CATANIA – Nella maxi inchiesta sugli abusi all’interno della comunità religiosa di Aci Bonaccorsi, un sacerdote e un noto politico sarebbero stati a conoscenza delle indagini e avrebbero avvisato gli indagati. La Procura di Catania ha iscritto sul registro degli indagati Domenico Rotella detto Mimmo, ex deputato regionale marito di Rosaria Giuffrida, una delle tre donne ritenute complici del “santone” Pietro Capuana negli abusi a danno delle bambine della comunità, Salvatore Torrisi, presidente della congregazione religiosa e padre Orazio Caputo.
Agli atti degli inquirenti c’è un’intercettazione in cui Rotella confida a Katia Scarpignato, altra donna arrestata, di avere saputo da Torrisi che un sacerdote lo aveva avvisato “della pendenza di un procedimento penale” nato in seguito alle dichiarazioni di una donna.
Il sacerdote avrebbe violato il segreto confessionale per avvisare i vertici della comunità dell’inchiesta sugli abusi sessuali. “Ci sono delle persone – dice Rotella intercettato – che hanno fatto esposto contro Piero, mi ha parlato l’altro giorno Salvo Torrisi e mi sono fatto raccontare il resto, considera che tutto questo è stato consegnato in confessione, c’è un’iniziativa molto forte, un esposto non anonimo, firmato da due famiglie, e un altro nucleo famigliare che non mi ha saputo dire”.

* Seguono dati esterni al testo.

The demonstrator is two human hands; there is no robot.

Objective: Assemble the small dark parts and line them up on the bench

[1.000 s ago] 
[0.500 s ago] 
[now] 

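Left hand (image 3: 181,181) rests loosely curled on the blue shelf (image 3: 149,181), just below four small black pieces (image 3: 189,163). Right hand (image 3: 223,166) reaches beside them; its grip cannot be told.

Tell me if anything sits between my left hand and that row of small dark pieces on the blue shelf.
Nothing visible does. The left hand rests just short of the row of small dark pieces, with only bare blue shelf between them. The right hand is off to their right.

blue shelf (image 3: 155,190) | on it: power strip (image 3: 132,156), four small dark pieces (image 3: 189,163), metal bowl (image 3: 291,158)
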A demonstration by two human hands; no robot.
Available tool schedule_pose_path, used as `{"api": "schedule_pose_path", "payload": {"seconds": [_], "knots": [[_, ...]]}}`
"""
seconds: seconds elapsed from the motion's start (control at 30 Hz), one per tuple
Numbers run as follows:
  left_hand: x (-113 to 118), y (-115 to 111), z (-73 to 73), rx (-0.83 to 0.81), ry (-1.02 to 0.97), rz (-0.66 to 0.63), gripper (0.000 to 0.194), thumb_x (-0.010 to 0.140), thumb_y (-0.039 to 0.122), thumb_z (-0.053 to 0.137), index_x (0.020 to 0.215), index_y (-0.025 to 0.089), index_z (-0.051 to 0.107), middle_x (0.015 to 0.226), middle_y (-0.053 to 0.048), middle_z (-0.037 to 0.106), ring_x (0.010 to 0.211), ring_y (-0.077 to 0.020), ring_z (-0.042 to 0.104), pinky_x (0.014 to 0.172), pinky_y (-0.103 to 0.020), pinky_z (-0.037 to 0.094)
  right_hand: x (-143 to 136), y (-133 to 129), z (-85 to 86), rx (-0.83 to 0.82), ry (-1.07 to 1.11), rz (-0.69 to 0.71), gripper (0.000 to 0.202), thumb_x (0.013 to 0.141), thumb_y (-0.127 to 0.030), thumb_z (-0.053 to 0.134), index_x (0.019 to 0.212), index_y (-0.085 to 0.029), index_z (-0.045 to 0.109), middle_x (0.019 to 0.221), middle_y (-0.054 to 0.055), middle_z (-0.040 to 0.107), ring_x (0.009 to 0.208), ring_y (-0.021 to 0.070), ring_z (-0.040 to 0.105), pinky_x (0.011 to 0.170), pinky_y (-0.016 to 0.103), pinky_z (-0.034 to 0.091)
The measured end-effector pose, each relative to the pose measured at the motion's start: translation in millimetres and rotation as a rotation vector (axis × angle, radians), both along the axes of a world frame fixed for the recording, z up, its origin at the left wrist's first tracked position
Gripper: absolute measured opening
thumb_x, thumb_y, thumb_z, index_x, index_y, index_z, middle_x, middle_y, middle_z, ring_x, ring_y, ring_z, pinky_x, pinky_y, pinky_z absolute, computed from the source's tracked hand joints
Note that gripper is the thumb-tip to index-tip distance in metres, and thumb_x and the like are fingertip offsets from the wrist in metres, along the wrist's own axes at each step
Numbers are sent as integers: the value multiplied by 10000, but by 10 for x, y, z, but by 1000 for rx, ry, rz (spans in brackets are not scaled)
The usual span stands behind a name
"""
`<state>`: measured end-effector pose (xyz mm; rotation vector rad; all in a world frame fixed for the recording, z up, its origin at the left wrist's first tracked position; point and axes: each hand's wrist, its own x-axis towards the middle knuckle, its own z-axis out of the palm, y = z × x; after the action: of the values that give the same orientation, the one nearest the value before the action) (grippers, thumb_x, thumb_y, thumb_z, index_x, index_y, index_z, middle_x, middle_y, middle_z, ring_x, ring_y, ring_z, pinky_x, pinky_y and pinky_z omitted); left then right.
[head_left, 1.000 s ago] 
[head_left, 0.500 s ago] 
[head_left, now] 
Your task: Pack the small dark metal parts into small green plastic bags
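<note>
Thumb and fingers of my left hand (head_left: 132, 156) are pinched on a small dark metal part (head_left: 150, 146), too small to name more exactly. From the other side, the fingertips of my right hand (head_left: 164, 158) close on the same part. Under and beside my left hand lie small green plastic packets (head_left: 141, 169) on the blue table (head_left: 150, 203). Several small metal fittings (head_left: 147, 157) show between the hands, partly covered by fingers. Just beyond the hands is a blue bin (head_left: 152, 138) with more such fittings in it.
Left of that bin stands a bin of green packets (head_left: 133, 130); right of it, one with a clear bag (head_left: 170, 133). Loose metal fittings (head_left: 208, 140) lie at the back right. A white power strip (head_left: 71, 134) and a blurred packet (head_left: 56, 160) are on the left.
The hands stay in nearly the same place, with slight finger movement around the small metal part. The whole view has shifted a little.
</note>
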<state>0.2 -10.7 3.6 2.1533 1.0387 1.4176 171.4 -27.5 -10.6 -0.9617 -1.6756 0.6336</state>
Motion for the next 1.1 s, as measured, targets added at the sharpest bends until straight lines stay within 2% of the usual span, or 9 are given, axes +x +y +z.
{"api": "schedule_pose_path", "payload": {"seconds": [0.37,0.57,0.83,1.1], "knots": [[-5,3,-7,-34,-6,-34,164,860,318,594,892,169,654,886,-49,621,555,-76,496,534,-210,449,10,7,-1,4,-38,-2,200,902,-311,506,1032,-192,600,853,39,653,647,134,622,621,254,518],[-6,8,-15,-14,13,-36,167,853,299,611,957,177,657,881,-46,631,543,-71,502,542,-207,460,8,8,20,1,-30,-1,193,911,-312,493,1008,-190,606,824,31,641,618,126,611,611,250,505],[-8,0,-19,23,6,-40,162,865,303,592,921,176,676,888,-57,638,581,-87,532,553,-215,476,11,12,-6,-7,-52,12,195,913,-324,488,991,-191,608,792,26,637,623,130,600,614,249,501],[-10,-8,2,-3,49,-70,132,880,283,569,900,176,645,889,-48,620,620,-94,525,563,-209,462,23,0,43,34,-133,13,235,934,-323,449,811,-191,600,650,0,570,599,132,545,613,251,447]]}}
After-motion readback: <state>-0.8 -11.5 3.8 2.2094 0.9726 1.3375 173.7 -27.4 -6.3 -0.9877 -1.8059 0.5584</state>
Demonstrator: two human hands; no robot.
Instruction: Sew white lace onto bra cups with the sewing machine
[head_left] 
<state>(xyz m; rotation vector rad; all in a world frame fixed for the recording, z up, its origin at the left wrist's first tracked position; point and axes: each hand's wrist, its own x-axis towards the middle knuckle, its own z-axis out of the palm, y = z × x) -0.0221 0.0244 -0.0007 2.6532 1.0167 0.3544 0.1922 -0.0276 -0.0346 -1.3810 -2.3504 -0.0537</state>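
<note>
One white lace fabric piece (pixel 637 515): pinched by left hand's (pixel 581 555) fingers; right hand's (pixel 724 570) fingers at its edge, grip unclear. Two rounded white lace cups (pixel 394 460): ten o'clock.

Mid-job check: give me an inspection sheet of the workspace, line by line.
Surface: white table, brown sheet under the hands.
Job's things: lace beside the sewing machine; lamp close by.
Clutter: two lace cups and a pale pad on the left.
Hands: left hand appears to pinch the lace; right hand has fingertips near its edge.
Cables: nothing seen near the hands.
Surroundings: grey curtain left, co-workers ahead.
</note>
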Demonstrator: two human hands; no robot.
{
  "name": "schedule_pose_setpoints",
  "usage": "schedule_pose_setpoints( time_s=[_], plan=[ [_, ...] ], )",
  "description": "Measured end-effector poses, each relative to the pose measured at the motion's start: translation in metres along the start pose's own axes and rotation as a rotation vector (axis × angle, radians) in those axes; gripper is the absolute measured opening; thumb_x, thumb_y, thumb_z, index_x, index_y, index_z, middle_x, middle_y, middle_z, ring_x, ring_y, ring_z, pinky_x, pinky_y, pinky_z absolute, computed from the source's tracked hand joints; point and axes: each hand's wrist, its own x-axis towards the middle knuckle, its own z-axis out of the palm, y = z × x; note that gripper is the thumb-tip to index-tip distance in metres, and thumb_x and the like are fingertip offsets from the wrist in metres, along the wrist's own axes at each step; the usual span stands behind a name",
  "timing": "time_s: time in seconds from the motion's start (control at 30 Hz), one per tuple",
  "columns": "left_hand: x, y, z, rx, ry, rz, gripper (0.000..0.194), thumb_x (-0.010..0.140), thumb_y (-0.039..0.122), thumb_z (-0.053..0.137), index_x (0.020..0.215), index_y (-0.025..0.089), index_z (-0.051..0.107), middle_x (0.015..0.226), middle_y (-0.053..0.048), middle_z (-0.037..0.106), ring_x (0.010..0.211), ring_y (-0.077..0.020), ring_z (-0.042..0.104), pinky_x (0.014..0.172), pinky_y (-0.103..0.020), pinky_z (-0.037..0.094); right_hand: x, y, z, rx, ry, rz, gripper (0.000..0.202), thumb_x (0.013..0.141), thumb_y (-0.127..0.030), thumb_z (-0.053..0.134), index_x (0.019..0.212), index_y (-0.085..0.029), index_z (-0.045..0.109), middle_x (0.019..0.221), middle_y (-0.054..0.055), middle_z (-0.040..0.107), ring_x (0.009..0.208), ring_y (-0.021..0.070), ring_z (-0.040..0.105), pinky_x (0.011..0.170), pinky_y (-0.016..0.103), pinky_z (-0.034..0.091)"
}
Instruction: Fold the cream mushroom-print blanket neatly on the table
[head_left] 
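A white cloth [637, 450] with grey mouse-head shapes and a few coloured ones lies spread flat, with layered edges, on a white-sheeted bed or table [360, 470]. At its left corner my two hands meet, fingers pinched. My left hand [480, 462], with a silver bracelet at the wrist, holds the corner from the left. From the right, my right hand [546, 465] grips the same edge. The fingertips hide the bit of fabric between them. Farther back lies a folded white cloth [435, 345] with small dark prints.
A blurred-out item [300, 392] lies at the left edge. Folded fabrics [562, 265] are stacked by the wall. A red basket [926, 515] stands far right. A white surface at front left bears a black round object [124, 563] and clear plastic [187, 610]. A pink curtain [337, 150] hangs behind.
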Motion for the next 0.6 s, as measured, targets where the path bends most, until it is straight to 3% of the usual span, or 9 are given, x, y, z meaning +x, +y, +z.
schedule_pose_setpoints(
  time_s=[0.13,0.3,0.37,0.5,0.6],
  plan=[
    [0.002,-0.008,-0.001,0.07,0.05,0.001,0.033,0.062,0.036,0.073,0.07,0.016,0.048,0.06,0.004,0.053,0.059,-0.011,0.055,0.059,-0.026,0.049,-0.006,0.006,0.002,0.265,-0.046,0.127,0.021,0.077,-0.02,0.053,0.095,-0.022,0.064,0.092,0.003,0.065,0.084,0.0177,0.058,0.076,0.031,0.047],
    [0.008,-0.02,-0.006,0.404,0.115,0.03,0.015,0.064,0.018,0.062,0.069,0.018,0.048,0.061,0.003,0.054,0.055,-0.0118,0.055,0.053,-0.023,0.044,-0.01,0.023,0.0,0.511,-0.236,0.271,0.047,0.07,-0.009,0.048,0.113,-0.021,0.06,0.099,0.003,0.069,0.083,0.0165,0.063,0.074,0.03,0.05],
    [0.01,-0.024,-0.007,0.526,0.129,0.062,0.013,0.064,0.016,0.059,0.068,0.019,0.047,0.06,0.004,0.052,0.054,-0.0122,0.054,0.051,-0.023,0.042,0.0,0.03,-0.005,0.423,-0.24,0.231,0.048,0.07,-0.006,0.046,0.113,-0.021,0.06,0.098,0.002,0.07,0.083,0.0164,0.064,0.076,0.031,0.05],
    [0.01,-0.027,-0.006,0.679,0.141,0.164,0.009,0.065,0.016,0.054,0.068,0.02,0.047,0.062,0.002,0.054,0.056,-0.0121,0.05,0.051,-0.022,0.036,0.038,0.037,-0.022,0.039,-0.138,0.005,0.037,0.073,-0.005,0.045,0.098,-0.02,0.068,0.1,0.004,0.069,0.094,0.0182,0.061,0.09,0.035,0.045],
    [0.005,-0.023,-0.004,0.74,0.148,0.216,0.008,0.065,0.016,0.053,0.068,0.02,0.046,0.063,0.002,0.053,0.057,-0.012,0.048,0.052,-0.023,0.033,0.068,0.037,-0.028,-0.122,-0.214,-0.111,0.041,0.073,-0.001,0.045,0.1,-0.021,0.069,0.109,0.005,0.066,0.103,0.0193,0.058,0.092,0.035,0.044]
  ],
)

A questo punto le cimici della polizia postale registrano una frase che lascia intendere che qualcuno potesse essere a conoscenza degli abusi sessuali che si consumavano a danno di alcune bambine. “Mettono di mezzo anche la figlia, di vicende – dice Rotella alla Scarpignato – che tu puoi immaginare quali possono essere…oltre agli effetti economici, io sono molto preoccupato, se arriva a partire questa cosa e ci arriva, anche perché tu capisci, fanno fuori ministri e sottosegretari…i tempi sono cambiati, basta una cosa di questa per azzerare tutto, perché ci fa saltare il banco, io ho avuto una chiacchierata molto, molto particolare, molto lunga, è chiaro che la prima cosa che fanno è chiamano testimoni e prima si fanno fare tutte le reazioni, tu lo sai , lo capisci che per raccontare queste cose quella persona si sta esponendo molto, anche perché il suo ministero non glielo consente”.
Rotella conferma che a svelare l’esistenza delle indagini è stato padre Orazio Caputo: “Ho parlato con Orazio…Orazio Caputo…e lui mi ha raccontato la questione, me l’ha raccontata in maniera tale che me la poteva raccontare, ovviamente mi ha dato ulteriori informazioni…questa cosa è partita già brutta sta situazione, hanno di mezzo le due questioni, la figlia e i soldi, è chiaro che lui questa cosa non me l’ha mai detta, tu lo capisci questo, no? E io devo fare finta che lui non me l’ha mai detto questo, è chiaro, quindi non lo potrò dire mai, io con lui non mi sono neanche sentito, giusto? Perché se no questo poveretto, tu lo capisci che finisce a pancia all’aria, lo capisci, no?”.
I magistrati hanno sottolineato che la congrezione religiosa all’interno della quale sarebbero avvenuti gli abusi è laica, cioè non fa parte degli apparati clericali. Qualche contatto, però, con i piani alti della Chiesa, c’è stato. L’ex deputato Rotella, a questo punto racconta che qualcuno ha avvicinato, per la questione, un importante vescovo. “Mia moglie è un po’ ammaccata – confida a padre Caputo – oggi Salvo ha incontrato il Vescovo, il fondatore dell’associazione gli ha recapitato una lettera di dimissioni, lo doveva fare lui stesso un gesto del genere, lo ha fatto, il vescovo ha apprezzato anche questo passaggio che Salvo ha fatto, i nostri colloqui sono sempre privati, io tra l’altro sono stato da Monsignor Di Bella e gli ho parlato, è un uomo con le spalle larghe, è un uomo navigato, ha capito esattamente come stanno le cose, gli ho raccontato senza tralasciare nulla, se sono rose fioriranno, se son cachi cacheranno, io devo essere da un lato ovviamente attento, sono coinvolto affettivamente, dall’altra parte devo anche dare una mano a questo ragazzo, la responsabilità della Comunità, col fondatore si sono divisi i ruoli, un fulmine a ciel sereno, bisogna allontanare il peccato e non il peccatore”.
Fatte queste premesse, il Gip ritiene che non possa configurarsi il favoreggiamento personale, ma che “le delazioni in disamina erano certamente idonee a consentire l’elusione delle investigazioni”.